Mais ces organisations sont elles-mêmes soumises à une pression énorme. « En termes de santé mentale, cela a été une catastrophe. La pression sur tous nos services a été énorme », témoigne Lorenzo Durante Viola du Hub Humanitaire.

Des recommandations urgentes

Face à cette situation, Amnesty International formule plusieurs recommandations urgentes, notamment :

  • Fournir immédiatement des places d’accueil suffisantes pour tous les demandeurs d’asile
  • Mettre fin à la discrimination envers les hommes célibataires
  • Activer le « plan de répartition » prévu par la loi belge
  • Respecter les décisions de justice nationales et internationales
  • Améliorer l’accès aux soins de santé

Conclusion

Le rapport d’Amnesty International met en lumière une crise des droits humains et de l’état de droit en Belgique.
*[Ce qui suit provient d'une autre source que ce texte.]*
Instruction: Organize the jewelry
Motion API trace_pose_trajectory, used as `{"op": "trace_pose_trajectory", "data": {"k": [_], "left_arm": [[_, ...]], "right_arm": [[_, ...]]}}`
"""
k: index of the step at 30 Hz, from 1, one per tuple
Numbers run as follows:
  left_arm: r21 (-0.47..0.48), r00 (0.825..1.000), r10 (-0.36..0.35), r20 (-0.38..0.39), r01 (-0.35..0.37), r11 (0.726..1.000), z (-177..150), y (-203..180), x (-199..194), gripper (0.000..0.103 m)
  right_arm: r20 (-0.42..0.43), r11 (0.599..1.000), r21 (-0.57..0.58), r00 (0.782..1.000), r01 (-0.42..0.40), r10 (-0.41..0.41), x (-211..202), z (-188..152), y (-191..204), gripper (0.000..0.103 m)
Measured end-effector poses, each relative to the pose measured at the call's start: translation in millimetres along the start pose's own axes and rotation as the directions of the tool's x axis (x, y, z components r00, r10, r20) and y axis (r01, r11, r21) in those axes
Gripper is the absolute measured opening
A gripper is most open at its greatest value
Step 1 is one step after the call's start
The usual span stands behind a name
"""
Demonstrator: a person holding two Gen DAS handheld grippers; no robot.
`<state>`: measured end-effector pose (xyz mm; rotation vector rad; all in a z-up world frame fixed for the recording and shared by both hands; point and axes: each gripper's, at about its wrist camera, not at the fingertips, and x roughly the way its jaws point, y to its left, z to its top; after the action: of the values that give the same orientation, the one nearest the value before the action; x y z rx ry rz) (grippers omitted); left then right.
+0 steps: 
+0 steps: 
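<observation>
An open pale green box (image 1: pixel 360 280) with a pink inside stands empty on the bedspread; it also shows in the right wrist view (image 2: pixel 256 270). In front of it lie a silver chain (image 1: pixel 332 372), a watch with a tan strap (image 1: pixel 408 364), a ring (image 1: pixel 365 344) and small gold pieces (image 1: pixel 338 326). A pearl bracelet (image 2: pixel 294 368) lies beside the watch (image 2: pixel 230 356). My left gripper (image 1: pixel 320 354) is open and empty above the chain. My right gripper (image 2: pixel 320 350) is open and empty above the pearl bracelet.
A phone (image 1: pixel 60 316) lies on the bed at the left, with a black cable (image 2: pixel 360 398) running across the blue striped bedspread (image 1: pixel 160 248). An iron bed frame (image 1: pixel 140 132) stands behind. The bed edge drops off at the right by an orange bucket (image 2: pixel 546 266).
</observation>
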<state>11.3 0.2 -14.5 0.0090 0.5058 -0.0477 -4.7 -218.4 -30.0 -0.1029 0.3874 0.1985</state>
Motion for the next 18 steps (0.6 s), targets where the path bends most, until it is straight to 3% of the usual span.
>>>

Au-delà de la situation des demandeurs d’asile, c’est la question du respect des droits fondamentaux et des décisions de justice qui est posée, avec des implications potentielles pour l’ensemble de la société belge.

Comme le souligne l’avocat Jean-Marc Picard : « Les droits des étrangers sont la pierre de touche du reste de la politique : on essaie quelque chose dans le domaine des droits des étrangers, et si ça marche, on va l’appliquer dans d’autres matières. »

Face à cette situation, un sursaut politique est urgent pour que la Belgique respecte enfin ses obligations en matière de droits humains et d’accueil des personnes en quête de protection.